Source records:
########

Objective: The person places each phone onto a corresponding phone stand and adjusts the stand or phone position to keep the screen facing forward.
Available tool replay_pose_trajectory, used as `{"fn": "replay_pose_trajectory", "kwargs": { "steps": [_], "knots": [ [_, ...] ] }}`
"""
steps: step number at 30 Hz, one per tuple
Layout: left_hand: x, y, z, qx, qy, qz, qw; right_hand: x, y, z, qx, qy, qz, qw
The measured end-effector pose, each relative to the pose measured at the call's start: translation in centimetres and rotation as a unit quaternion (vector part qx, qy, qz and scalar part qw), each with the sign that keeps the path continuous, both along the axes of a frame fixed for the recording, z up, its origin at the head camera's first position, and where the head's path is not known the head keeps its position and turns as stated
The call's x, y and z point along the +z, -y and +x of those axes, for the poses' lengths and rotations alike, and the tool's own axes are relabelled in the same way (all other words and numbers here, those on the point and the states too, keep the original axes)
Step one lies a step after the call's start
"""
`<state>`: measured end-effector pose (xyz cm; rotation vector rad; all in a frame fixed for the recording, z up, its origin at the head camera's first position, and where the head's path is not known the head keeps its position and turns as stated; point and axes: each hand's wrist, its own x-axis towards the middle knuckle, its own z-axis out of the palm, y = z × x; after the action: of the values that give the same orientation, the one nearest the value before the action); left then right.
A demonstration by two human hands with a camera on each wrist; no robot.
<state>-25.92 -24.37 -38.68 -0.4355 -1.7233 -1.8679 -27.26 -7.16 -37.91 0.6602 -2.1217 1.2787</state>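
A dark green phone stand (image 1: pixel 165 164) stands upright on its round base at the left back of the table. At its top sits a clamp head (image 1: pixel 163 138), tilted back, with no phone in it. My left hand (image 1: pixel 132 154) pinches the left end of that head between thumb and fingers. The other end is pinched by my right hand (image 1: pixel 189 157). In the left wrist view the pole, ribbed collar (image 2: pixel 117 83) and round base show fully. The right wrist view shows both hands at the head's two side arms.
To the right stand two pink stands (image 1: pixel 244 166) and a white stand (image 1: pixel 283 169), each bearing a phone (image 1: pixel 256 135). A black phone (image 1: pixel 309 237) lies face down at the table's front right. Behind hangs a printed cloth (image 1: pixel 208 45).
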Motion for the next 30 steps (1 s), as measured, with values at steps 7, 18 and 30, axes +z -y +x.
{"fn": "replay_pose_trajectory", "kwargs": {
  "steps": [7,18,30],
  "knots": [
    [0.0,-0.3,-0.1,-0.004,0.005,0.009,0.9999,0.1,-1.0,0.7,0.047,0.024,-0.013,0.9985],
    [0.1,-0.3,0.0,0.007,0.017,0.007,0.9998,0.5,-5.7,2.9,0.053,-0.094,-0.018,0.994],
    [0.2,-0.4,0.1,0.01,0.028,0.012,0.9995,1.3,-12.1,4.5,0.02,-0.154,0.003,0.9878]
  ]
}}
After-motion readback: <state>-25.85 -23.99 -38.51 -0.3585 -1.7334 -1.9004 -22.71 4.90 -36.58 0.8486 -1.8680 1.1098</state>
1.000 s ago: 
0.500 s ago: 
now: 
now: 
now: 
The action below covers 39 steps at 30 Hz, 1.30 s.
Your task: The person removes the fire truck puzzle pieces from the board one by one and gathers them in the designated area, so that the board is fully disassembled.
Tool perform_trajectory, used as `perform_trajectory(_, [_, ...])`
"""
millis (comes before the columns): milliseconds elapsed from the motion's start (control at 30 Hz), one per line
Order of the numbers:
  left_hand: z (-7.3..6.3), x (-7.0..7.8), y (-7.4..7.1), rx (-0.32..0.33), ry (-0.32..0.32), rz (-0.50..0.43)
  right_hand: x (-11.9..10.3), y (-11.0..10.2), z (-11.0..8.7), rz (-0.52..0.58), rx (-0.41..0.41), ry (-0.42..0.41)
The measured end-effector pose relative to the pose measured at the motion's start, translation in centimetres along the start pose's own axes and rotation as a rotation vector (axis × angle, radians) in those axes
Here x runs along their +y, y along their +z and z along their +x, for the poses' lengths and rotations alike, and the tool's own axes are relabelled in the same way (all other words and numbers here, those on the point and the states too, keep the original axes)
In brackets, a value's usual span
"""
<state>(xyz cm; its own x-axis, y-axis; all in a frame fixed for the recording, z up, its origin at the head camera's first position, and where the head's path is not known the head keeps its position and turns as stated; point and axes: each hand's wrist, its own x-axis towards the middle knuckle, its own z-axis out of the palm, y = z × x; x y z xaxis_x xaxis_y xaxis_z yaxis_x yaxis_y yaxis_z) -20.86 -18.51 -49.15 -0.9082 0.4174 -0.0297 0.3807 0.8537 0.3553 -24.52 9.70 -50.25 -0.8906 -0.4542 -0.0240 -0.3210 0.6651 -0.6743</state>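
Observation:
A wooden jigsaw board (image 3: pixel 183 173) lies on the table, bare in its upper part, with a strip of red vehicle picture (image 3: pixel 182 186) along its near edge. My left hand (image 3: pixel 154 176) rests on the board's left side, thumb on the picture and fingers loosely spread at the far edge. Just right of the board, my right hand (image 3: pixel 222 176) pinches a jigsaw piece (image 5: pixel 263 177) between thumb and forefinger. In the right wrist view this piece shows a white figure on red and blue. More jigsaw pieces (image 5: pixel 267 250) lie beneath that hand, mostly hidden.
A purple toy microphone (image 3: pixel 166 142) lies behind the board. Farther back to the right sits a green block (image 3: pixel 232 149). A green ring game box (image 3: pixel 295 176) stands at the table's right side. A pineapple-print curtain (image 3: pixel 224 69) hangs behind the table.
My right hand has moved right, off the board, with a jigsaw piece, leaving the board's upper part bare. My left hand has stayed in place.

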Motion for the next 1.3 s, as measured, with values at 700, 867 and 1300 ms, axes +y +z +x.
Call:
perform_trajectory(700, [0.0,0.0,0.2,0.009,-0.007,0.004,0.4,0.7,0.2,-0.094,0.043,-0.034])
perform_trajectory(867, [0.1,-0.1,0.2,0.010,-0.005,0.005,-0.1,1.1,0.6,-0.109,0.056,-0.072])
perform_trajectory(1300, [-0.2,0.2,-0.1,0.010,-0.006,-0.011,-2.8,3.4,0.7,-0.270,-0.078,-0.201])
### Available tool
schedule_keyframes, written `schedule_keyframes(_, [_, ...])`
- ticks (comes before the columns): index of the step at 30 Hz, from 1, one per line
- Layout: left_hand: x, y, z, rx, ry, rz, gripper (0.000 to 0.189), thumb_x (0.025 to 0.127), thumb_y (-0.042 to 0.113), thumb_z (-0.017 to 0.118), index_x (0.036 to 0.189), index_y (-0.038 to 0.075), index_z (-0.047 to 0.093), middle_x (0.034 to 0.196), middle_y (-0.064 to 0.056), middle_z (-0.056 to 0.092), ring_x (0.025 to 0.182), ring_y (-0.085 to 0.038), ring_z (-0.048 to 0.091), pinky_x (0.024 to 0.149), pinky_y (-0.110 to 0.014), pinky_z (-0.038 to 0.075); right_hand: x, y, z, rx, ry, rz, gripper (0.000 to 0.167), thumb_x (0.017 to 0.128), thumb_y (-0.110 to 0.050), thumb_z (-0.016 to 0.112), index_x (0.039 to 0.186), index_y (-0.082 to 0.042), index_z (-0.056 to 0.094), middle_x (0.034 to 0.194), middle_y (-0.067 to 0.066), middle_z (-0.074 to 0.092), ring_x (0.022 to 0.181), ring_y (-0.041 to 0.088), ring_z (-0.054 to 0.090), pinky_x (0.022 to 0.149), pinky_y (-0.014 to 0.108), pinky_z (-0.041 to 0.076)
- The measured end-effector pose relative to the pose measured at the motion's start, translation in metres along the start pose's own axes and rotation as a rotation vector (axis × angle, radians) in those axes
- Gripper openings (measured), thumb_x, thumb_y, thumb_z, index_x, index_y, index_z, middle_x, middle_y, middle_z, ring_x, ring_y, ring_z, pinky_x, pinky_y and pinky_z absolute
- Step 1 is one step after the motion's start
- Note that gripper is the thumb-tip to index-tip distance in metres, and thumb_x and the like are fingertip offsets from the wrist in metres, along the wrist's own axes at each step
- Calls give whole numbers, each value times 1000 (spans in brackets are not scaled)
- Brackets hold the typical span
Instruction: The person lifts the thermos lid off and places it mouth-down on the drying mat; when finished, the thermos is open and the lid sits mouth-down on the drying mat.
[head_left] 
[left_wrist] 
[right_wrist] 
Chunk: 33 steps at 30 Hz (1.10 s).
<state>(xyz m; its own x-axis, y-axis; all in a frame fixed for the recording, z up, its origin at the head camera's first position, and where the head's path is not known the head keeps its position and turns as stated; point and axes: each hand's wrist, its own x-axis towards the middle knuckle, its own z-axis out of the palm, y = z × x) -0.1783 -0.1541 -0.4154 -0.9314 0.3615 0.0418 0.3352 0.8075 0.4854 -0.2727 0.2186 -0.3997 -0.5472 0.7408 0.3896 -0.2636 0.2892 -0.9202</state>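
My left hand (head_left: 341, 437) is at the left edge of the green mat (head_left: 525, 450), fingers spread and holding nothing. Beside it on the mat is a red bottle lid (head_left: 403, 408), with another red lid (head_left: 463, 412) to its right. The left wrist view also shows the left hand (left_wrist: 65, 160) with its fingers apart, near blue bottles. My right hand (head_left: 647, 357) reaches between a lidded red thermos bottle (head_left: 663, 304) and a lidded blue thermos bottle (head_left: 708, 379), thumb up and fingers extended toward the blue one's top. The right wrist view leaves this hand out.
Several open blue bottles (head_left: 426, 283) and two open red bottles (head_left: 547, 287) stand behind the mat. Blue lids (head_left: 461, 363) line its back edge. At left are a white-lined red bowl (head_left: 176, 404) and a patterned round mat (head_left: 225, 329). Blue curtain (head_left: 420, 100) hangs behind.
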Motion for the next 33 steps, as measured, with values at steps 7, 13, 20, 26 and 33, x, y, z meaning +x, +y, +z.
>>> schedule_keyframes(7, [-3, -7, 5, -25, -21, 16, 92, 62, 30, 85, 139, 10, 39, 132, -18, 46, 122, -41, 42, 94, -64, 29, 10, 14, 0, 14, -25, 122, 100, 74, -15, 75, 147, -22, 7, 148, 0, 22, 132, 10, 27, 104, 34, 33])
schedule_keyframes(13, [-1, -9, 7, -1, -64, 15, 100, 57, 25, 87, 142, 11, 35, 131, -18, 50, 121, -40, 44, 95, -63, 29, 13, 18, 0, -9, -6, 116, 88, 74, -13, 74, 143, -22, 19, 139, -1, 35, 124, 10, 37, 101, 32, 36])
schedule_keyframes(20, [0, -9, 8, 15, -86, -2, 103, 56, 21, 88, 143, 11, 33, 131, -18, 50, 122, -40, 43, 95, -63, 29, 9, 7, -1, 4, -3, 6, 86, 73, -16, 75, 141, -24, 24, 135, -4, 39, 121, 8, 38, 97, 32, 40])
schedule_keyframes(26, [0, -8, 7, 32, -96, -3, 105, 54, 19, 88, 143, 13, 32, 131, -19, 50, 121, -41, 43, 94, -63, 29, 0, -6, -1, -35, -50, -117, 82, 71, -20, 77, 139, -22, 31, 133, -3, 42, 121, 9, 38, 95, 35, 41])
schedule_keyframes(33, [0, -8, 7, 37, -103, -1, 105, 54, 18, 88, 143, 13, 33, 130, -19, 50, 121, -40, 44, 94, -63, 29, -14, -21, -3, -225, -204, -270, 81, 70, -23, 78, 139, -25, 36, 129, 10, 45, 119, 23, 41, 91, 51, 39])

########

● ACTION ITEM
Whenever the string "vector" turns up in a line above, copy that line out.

● EXERCISE RESULT
The measured end-effector pose, each relative to the pose measured at the call's start: translation in centimetres and rotation as a unit quaternion (vector part qx, qy, qz and scalar part qw), each with the sign that keeps the path continuous, both along the axes of a frame fixed for the recording, z up, its origin at the head camera's first position, and where the head's path is not known the head keeps its position and turns as stated
`<state>`: measured end-effector pose (xyz cm; rotation vector rad; all in a frame fixed for the recording, z up, its origin at the head camera's first position, and where the head's path is not known the head keeps its position and turns as stated; point and axes: each hand's wrist, its own x-axis towards the middle knuckle, its own z-axis out of the palm, y = z × x; after the action: of the values that give the same orientation, the one nearest the value before the action); left then right.
The measured end-effector pose relative to the pose measured at the motion's start, translation in centimetres along the start pose's own axes and rotation as a rotation vector (axis × angle, radians) in those axes
- The measured end-effector pose relative to the pose measured at the motion's start, translation in metres along the start pose's own axes and rotation as a rotation vector (axis × angle, radians) in those axes

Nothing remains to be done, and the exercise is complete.